### Exercise
In full and word for word, copy the listing; no pictures belong in the copy.

### Data block
·····

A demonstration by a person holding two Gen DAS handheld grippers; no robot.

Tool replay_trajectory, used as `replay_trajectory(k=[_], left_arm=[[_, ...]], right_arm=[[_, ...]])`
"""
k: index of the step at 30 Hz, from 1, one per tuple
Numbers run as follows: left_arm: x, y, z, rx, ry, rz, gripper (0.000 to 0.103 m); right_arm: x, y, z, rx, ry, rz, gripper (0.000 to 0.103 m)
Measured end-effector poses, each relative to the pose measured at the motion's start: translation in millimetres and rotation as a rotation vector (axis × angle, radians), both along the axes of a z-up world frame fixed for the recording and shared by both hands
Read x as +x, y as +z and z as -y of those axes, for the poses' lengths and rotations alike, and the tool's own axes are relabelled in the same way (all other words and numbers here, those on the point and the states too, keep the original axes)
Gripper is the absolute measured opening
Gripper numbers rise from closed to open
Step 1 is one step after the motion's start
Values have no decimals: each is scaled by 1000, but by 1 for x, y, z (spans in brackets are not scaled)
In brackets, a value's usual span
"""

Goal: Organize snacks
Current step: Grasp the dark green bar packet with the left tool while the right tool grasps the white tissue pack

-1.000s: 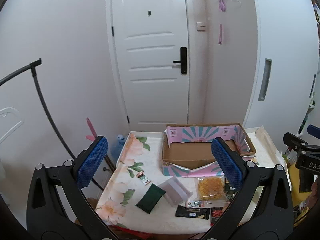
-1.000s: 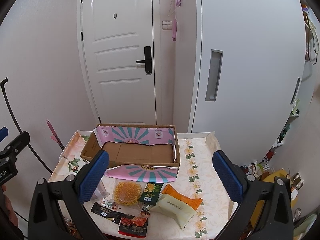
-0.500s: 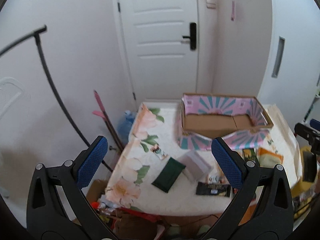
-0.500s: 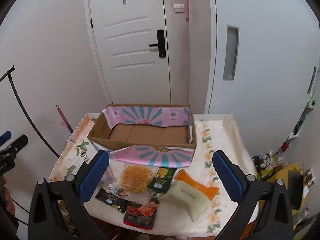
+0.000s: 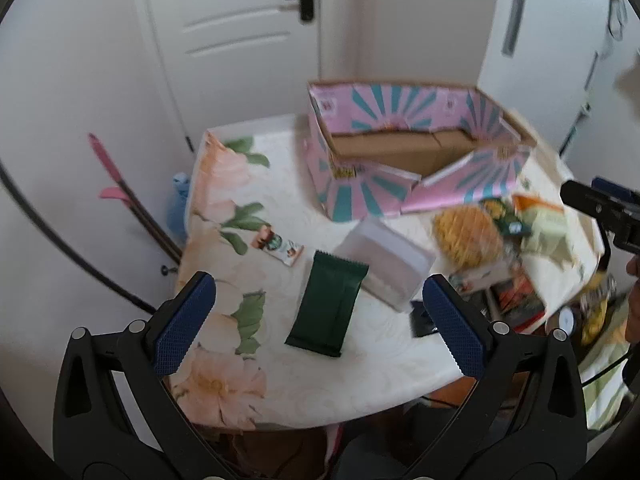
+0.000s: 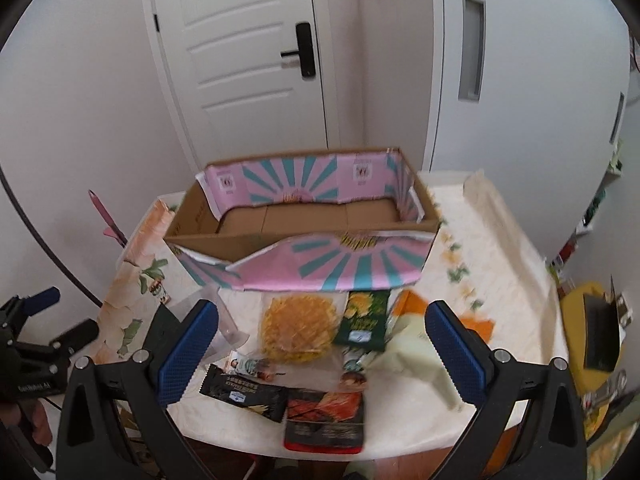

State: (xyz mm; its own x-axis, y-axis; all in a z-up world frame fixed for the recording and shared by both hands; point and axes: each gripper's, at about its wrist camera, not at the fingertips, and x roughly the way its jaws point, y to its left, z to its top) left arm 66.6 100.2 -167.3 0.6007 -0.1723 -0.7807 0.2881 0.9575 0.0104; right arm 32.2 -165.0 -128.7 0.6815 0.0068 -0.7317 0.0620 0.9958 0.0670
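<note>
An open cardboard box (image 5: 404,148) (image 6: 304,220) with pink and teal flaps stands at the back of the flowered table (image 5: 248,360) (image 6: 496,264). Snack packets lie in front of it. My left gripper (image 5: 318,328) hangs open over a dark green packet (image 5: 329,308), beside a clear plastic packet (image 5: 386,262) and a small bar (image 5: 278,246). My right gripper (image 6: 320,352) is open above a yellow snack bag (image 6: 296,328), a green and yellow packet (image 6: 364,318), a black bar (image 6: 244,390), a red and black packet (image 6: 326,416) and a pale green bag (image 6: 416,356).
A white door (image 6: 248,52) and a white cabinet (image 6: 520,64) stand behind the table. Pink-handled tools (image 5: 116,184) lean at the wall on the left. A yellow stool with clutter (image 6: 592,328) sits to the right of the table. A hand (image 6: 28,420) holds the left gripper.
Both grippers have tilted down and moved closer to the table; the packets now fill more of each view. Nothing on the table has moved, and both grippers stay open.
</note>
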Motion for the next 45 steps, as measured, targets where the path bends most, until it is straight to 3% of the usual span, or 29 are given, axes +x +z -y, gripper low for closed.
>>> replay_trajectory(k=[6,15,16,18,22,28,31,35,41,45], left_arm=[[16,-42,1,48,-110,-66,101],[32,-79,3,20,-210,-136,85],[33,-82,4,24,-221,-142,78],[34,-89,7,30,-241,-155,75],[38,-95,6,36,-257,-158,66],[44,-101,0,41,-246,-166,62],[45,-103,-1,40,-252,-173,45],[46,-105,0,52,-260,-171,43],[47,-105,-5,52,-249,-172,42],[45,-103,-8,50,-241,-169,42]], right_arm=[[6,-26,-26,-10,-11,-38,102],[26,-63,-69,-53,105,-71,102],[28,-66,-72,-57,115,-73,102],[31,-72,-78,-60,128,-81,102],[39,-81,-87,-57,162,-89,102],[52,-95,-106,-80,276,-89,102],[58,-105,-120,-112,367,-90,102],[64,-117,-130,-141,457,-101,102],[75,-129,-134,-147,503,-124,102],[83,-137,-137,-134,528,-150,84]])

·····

### Response below
A demonstration by a person holding two Gen DAS handheld grippers; no robot.

Tool replay_trajectory, used as `replay_trajectory(k=[_], left_arm=[[_, ...]], right_arm=[[_, ...]])`
"""
k: index of the step at 30 Hz, from 1, one per tuple
Numbers run as follows: left_arm: x, y, z, rx, ry, rz, gripper (0.000 to 0.103 m); right_arm: x, y, z, rx, ry, rz, gripper (0.000 to 0.103 m)
Measured end-effector poses, each relative to the pose measured at the motion's start: translation in millimetres and rotation as a rotation vector (axis × angle, radians), both along the axes of a z-up world frame fixed for the recording and shared by both hands
Read x as +x, y as +z and z as -y of those axes, for the poses' lengths and rotations alike, and the tool's own axes are relabelled in the same way (all other words and numbers here, those on the point and the states too, keep the original axes)
Gripper is the absolute measured opening
Gripper numbers rise from closed to open
Step 1 is one step after the motion's start
Values have no decimals: each is scaled by 1000, but by 1 for x, y, z (spans in brackets are not scaled)
In brackets, a value's usual span
"""

Goal: Organize snacks
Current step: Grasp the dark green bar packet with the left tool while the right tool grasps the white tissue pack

-1.000s: 
-1.000s: 
-0.500s: 
-0.500s: 
+0.000s: 
+0.000s: 

State: (xyz mm; its own x-axis, y-axis; all in a z-up world frame fixed for the recording and shared by both hands; point and axes: each gripper's, at about its wrist camera, not at the fingertips, and x roughly the way its jaws point, y to its left, z to its top) left arm 66.6 100.2 -167.3 0.6007 -0.1723 -0.7807 0.2881 0.9575 0.0104; right arm 32.2 -165.0 -128.7 0.6815 0.0068 -0.7317 0.0620 0.9958 0.0670
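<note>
An open cardboard box (image 5: 404,148) (image 6: 304,220) with pink and teal flaps stands at the back of the flowered table (image 5: 248,360) (image 6: 496,264). Snack packets lie in front of it. My left gripper (image 5: 318,328) hangs open over a dark green packet (image 5: 329,308), beside a clear plastic packet (image 5: 386,262) and a small bar (image 5: 278,246). My right gripper (image 6: 320,352) is open above a yellow snack bag (image 6: 296,328), a green and yellow packet (image 6: 364,318), a black bar (image 6: 244,390), a red and black packet (image 6: 326,416) and a pale green bag (image 6: 416,356).
A white door (image 6: 248,52) and a white cabinet (image 6: 520,64) stand behind the table. Pink-handled tools (image 5: 116,184) lean at the wall on the left. A yellow stool with clutter (image 6: 592,328) sits to the right of the table. A hand (image 6: 28,420) holds the left gripper.
Both grippers have tilted down and moved closer to the table; the packets now fill more of each view. Nothing on the table has moved, and both grippers stay open.
</note>
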Motion for the next 45 steps, as measured, targets where the path bends most, until it is straight to 3% of the usual span, or 29 are given, axes +x +z -y, gripper low for closed.
>>> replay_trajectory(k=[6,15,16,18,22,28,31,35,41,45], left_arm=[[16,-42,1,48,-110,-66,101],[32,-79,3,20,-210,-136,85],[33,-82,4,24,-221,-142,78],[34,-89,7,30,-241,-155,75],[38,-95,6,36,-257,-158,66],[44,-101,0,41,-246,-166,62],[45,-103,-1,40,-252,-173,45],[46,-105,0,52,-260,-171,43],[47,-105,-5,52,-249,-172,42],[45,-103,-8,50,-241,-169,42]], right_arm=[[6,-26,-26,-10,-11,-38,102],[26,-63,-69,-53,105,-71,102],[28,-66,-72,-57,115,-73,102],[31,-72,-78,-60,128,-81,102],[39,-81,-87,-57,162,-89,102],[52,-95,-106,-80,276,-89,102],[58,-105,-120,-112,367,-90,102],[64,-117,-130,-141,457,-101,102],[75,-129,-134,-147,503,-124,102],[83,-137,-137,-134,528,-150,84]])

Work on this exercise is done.